Bild ZVG: Schweizer Armee

Die Überprüfung der beiden für den Luftpolizeidienst bestimmten F/A-18 Hornet hat keine Beanstandung ergeben. Somit ist der Luftpolizeidienst wieder gewährleistet. Die Kontrolle wird an den restlichen F/A-18 weitergeführt.
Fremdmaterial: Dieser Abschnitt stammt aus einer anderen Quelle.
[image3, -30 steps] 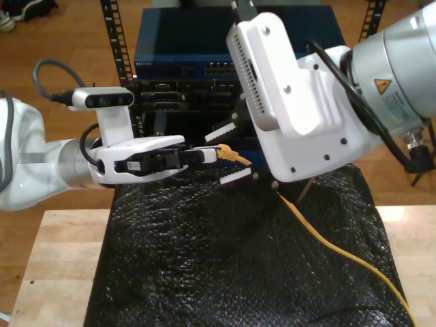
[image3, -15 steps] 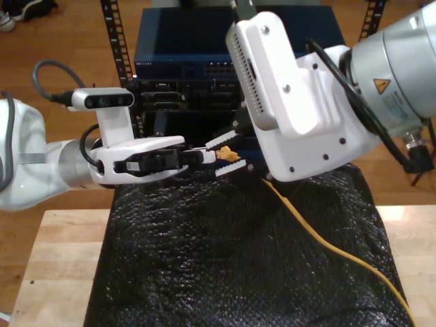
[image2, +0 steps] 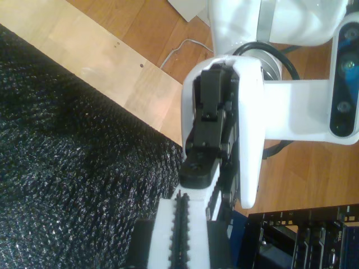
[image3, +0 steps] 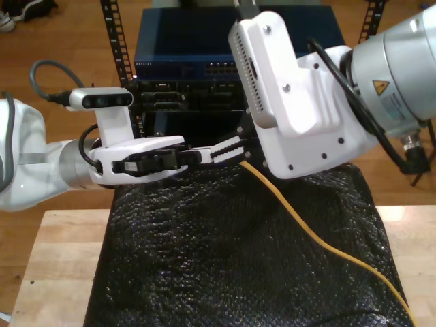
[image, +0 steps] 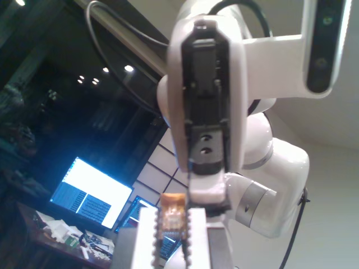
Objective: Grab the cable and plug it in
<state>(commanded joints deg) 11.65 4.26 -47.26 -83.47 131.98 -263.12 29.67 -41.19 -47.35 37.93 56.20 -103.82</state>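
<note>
At the exterior view's left lay a bare strip of the pale wooden bench point(image3: 61, 259), with a black textured mat point(image3: 204, 259) over its middle. Above the mat's far edge, my first gripper point(image3: 197, 155) reached in from that view's left. Its fingers were clamped on the clear plug of the long thin yellow-orange network cable point(image3: 320, 240), which the first wrist view showed as amber between the white pads. Just beside it, my second gripper point(image3: 228, 148) had its toothed fingers pressed together on the cable's end. From there the cable ran across the mat toward the exterior view's lower right. A dark blue rack unit point(image3: 184, 44) stood behind.
</note>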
Die Entdeckung eines Bruchs an einem Befestigungsscharnier der Landeklappe einer F/A-18C Hornet führte zur Einleitung der Überprüfung aller Flugzeuge. Mit erster Priorität wurden dabei die beiden für den Luftpolizeidienst (LP24) eingesetzten Flugzeuge überprüft. Die Überprüfung konnte Mittwochnachmittag abgeschlossen werden und ergab keine Beanstandung. Somit stehen diese F/A-18 Hornet ab morgen früh wieder uneingeschränkt für Luftpolizeidienste zur Verfügung. Die weiteren im Flugdienst der Luftwaffe eingesetzten F/A-18 sind aktuell in der Kontrolle oder stehen kurz davor. Es wird davon ausgegangen, dass bis am Donnerstagabend alle F/A-18 überprüft sind.
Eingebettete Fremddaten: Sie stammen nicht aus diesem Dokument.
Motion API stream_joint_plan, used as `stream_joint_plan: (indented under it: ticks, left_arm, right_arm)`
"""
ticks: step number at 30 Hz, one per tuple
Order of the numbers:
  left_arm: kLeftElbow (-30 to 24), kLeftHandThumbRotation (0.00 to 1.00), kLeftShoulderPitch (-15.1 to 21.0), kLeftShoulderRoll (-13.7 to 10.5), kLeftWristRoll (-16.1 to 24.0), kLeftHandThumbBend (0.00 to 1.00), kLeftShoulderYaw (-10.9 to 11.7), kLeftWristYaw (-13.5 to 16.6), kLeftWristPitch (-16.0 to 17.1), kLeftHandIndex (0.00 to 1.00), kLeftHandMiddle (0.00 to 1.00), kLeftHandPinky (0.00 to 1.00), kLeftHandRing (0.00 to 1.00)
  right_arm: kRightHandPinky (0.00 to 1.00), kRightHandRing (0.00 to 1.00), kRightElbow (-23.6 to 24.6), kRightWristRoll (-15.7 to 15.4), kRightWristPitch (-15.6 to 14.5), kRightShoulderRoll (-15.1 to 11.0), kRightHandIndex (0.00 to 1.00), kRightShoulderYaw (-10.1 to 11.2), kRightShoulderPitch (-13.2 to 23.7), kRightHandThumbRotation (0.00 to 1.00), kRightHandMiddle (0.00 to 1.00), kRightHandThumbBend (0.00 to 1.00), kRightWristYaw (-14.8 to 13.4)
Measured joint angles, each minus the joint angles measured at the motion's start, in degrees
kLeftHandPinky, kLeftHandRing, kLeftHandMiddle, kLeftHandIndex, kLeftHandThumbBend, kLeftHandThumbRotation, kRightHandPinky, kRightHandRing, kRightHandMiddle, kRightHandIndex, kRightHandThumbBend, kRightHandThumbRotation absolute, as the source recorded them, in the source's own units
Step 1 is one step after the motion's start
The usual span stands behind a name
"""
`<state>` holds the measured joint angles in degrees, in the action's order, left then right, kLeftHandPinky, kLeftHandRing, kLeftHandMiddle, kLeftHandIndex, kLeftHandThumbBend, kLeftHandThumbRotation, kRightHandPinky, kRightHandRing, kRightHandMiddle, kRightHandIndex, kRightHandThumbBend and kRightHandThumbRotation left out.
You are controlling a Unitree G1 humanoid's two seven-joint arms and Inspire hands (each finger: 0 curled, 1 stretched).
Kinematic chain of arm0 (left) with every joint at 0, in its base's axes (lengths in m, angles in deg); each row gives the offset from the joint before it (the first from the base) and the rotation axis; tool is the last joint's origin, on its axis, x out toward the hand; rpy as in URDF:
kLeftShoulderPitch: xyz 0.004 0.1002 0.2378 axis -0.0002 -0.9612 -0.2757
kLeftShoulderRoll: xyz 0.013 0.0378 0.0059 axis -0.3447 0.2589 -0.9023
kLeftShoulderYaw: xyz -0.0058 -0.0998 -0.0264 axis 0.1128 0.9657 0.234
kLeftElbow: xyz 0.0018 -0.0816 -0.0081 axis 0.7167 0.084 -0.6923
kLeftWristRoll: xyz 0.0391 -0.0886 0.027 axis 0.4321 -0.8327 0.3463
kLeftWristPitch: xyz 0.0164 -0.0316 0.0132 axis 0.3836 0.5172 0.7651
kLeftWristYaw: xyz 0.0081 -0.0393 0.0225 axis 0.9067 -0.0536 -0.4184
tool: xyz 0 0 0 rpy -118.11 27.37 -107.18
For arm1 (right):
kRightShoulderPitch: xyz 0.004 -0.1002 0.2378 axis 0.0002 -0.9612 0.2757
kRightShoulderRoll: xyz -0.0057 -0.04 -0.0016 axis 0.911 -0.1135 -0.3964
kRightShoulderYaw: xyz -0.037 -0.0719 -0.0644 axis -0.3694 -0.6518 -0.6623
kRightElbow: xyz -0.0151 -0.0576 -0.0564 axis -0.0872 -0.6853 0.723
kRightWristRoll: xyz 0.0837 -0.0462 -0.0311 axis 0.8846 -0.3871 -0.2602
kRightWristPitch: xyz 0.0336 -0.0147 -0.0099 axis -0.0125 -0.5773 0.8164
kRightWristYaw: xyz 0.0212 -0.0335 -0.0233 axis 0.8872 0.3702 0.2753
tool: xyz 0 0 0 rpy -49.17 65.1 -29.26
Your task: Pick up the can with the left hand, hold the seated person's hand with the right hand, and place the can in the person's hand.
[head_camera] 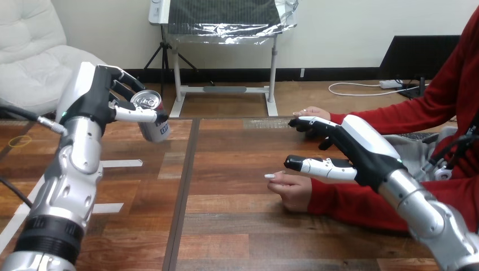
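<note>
silver left forearm [68, 192] stands nearest. its left hand [93, 97] grasps the can [150, 130], lifted off the table [237, 226], well left of the person's nearer hand [291, 191]. right hand [361, 149] hangs just above that hand, fingers straight and released, gripping nothing; i cannot tell whether they touch.

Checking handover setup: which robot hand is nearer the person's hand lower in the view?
Right. The right hand is just over the person's hand; the left hand is far to its left, fingers curled round the silver metal can.
</note>
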<state>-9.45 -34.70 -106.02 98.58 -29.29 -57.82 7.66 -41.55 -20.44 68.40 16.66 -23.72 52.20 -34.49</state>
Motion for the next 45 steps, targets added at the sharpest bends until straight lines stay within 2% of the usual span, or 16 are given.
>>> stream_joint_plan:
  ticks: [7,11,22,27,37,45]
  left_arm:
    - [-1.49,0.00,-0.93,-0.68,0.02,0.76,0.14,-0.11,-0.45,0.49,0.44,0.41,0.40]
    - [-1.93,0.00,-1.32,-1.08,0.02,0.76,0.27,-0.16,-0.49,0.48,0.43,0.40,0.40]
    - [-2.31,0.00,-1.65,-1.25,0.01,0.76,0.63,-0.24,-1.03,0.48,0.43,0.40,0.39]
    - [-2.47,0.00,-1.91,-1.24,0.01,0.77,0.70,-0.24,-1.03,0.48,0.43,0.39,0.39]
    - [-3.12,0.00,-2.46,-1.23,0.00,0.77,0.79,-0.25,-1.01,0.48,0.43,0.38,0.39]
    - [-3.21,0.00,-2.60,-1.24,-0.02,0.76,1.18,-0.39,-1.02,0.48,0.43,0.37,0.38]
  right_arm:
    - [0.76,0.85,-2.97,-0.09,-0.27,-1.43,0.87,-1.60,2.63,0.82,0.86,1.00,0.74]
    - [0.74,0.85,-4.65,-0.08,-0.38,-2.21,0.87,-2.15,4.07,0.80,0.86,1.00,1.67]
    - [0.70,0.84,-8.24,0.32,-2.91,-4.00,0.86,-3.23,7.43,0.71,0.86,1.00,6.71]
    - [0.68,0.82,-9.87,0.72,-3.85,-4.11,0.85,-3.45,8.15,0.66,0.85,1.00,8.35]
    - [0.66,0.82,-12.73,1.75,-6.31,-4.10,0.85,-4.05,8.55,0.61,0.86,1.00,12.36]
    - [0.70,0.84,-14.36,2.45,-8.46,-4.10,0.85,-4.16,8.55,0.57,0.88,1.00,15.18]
Die Überprüfung der Flugtüchtigkeit und -sicherheit ist eine Vorsichtsmassnahme, nachdem am 29.01.2018 anlässlich einer Zwischenflugkontrolle einer F/A-18C Hornet ein Bruch in einem Befestigungsscharnier der Landeklappe entdeckt wurde. Mittels einem speziellen Gerät wurden die Befestigungsscharniere untersucht und überprüft, um in den entsprechenden Bauteilen allfällige Risse zu entdecken. Das in der Fachsprache zerstörungsfreie Werkstoffprüfung (Non Destructive Inspection) genannte Verfahren ermöglicht auch kleinste Risse festzustellen.

Pro Flugzeug beträgt der Arbeitsaufwand inklusive den Vorbereitungsmassnahmen durchschnittlich zwei bis drei Stunden.